Efficient RTSP video decoding

Our framework requires converting RTSP video to frames and passing them to the local inference server.

I read omxh264dec is being deprecated and tried to use nvv4l2decoder

P.s is an efficient way of converting image? I want to use very less CPU during the process.

working string

#gst_str_1 = ("rtspsrc location=rtsp://admin:123456@192.168.10.51/stream0  latency=0 ! rtph265depay ! h265parse ! omxh265dec ! 'video/x-raw(memory:NVMM) , format=(string)RGBA' ! videoconvert ! appsink")

Full script

import cv2
import numpy as np
 
# Create a VideoCapture object and read from input file
# If the input is the camera, pass 0 instead of the video file name
#gst_str_1 = ("rtsp://192.168.10.78/media/live/2/1")

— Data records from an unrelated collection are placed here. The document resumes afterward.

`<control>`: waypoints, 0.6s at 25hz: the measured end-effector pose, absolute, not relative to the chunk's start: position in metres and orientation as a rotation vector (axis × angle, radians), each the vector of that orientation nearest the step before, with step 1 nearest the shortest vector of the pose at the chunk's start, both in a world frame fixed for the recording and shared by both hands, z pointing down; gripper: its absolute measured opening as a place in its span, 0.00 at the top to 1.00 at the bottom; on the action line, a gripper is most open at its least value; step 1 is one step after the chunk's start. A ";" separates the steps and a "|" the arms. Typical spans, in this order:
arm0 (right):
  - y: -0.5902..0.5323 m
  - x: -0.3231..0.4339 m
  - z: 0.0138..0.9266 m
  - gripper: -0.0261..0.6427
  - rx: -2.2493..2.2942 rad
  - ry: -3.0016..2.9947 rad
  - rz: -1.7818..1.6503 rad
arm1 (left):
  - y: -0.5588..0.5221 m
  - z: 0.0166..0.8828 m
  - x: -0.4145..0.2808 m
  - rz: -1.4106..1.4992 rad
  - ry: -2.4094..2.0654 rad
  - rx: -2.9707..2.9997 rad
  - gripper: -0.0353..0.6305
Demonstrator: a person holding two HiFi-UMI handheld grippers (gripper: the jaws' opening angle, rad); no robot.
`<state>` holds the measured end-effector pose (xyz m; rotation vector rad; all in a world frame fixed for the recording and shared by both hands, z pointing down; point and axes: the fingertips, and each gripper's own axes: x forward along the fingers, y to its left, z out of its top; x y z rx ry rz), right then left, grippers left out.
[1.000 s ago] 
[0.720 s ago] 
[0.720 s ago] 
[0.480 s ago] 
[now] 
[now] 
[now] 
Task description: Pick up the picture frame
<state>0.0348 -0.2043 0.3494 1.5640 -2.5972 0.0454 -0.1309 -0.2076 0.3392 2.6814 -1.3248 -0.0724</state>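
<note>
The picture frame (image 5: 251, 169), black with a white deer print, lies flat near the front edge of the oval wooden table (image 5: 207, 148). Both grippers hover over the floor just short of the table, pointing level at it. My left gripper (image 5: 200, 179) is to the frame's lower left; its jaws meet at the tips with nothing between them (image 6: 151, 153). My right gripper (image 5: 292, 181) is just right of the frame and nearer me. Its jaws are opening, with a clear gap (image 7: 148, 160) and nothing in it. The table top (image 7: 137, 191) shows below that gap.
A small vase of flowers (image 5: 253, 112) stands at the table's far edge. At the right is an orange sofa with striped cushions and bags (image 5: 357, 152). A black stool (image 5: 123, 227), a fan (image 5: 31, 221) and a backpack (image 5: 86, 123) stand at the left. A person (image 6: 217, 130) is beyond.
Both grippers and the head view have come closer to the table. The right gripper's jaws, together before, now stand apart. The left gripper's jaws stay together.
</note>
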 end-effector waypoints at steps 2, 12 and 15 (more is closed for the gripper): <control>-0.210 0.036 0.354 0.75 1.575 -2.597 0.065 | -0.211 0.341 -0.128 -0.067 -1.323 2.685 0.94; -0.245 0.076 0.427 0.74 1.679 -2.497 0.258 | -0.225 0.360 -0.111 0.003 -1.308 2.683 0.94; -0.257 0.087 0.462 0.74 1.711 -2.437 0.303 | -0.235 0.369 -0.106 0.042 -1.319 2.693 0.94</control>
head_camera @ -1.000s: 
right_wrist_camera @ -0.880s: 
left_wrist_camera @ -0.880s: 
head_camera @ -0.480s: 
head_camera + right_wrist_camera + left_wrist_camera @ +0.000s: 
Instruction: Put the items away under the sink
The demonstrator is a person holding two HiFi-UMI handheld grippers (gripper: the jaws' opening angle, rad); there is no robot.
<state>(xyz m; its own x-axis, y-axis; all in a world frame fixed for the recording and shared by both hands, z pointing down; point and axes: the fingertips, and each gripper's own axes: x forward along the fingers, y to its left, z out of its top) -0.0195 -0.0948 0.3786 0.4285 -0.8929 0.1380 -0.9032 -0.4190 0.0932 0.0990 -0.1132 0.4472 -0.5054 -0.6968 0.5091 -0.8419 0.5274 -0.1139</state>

gst_str_1 = ("rtspsrc location=rtsp://admin:123456@192.168.10.51/stream0  latency=0 ! rtph265depay ! h265parse ! nvv4l2decoder ! nvvidconv ! video/x-raw , format=(string)BGRx ! videoconvert ! appsink")

cap = cv2.VideoCapture(gst_str_1, cv2.CAP_GSTREAMER)

# Check if camera opened successfully
if (cap.isOpened()== False): 
  print("Error opening video stream or file")
 
# Read until video is completed
while(cap.isOpened()):
  # Capture frame-by-frame
  ret, frame = cap.read()
  if ret == True:
 
    # Display the resulting frame
    #cv2.imshow('Frame',frame)
 
    # Press Q on keyboard to  exit
    if cv2.waitKey(25) & 0xFF == ord('q'):
      break
 
  # Break the loop
  else: 
    break
 
cap.release()
 
cv2.destroyAllWindows()

Result

python camera_1080p_51.py 
Failed to query video capabilities: Inappropriate ioctl for device
Opening in BLOCKING MODE 
NvMMLiteOpen : Block : BlockType = 279 
NVMEDIA: Reading sys.display-size : status: 6 
NvMMLiteBlockCreate : Block : BlockType = 279

Hi,
It is a known issue on r32.1:
https://devtalk.nvidia.com/default/topic/1055288/jetson-nano/can-t-get-accelerated-gstreamer-pipeline-rtspsrc-rtph264depay-h264parse-nvv4l2decoder-to-wo-/post/5349565/#5349565

For running gstreamer with OpenCV, since appsink only accepts CPU buffers, so there is memcpy() to copy video/x-raw(memory:NVMM) to video/x-raw. To reduce CPU loading, suggest you use tegra_multimedia_api instead of OpenCV.

The CPU loading of using omxh264enc and nvv4l2decoder is identical.

Can you provide reference code in python?
https://docs.nvidia.com/jetson/l4t-multimedia/l4t_mm_video_decode_cuda.html

Hi,
tegra_multimedia_api samples are in C/C++. Python is not supported.

Then what is the optimal way in python ?

import cv2
import numpy as np
 
# Create a VideoCapture object and read from input file
# If the input is the camera, pass 0 instead of the video file name
#gst_str_1 = ("rtsp://192.168.10.78/media/live/2/1")

gst_str_1 = ("rtspsrc location=rtsp://admin:123456@192.168.10.51/stream0  latency=0 ! rtph265depay ! h265parse ! nvv4l2decoder ! nvvidconv ! video/x-raw , format=(string)BGRx ! videoconvert ! appsink")

cap = cv2.VideoCapture(gst_str_1, cv2.CAP_GSTREAMER)

# Check if camera opened successfully
if (cap.isOpened()== False): 
  print("Error opening video stream or file")
 
# Read until video is completed
while(cap.isOpened()):
  # Capture frame-by-frame
  ret, frame = cap.read()
  if ret == True:
 
    # Display the resulting frame
    #cv2.imshow('Frame',frame)
 
    # Press Q on keyboard to  exit
    if cv2.waitKey(25) & 0xFF == ord('q'):
      break
 
  # Break the loop
  else: 
    break
 
cap.release()
 
cv2.destroyAllWindows()

Hi,
For running python + OpenCV, your pipeline is optimal. For leveraging GPU, you may take tegra_multimedia_api into consideration.

@Ravik
Could you solve the problem with nvv4l2decoder using python+opencv?

yeah, we use DeepStream

we also build our our gst-streamer python binding , around 20x faster.

@Ravik
1- you use this codes? link
2- can you share your decoder code?
3 - in the deep-stream-python-apps, in the deepstream-imagedata-multistream codes, How I can stop visualization? I want don’t show me any visualization and only do decoder. and I want to use nvv4l2decoder instead of decodebin decoder because i want to use drop-frame-interval option.